**Problem details**
Once you reach the line that holds "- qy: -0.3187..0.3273" in the listing below, output it and every line after it through the line that holds "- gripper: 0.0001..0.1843", word for word.

**Recorded data**
===

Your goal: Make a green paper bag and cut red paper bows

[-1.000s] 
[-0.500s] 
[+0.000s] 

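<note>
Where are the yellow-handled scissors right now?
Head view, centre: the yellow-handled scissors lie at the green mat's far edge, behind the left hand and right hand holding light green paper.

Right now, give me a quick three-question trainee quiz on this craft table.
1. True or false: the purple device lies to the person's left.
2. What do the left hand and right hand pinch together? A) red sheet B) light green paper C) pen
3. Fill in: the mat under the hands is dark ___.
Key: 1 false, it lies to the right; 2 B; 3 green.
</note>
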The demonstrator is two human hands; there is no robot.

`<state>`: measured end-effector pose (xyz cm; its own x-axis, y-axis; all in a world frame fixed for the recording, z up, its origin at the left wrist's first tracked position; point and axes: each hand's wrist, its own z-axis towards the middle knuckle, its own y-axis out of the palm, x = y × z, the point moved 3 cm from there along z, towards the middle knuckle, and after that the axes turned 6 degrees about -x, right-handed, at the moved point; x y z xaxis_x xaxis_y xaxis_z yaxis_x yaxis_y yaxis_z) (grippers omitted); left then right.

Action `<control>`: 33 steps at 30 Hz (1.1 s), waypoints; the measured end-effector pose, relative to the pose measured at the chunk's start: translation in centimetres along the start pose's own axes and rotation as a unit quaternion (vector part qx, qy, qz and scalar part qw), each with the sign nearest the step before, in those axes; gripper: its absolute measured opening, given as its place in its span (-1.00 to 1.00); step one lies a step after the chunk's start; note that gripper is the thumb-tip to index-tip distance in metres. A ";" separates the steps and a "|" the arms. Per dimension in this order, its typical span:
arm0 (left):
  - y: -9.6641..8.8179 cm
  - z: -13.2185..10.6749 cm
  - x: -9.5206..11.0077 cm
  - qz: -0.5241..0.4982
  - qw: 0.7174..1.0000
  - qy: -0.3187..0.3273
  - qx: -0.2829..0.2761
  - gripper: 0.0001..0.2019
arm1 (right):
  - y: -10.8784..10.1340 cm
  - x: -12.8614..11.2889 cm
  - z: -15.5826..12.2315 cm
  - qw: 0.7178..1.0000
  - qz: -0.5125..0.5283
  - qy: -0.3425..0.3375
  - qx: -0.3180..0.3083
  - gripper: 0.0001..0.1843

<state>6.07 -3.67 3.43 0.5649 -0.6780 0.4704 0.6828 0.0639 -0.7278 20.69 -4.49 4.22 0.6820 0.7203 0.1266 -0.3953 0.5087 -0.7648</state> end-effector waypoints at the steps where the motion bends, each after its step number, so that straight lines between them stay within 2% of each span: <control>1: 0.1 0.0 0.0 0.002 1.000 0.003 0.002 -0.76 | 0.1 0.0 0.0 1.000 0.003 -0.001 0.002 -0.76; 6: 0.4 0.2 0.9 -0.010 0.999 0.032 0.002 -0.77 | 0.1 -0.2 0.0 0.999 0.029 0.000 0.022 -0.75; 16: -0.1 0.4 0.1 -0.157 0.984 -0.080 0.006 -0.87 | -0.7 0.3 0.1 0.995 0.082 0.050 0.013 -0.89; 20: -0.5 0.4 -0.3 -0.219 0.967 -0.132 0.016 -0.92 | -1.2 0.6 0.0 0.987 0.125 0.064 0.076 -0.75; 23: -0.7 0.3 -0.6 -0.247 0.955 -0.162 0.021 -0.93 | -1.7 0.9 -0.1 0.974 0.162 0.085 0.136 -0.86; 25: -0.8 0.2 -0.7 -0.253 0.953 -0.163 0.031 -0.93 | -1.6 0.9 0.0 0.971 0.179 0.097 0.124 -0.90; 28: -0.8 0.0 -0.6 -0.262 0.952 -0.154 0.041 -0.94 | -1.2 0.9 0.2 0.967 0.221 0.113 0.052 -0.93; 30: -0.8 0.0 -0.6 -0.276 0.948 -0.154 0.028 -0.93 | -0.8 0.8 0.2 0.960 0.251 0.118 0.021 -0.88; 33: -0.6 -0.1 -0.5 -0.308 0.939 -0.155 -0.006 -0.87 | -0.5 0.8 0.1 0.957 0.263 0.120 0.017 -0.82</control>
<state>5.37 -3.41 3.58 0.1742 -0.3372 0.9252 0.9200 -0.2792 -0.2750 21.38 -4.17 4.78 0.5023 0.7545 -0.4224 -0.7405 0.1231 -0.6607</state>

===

**Written response**
  - qy: -0.3187..0.3273
  - qx: -0.2829..0.2761
  - gripper: 0.0001..0.2019
arm1 (right):
  - y: -10.8784..10.1340 cm
  - x: -12.8614..11.2889 cm
  - z: -15.5826..12.2315 cm
  - qw: 0.7178..1.0000
  - qz: -0.5125..0.5283
  - qy: -0.3425..0.3375
  - qx: -0.3180..0.3083
  - gripper: 0.0001..0.1843

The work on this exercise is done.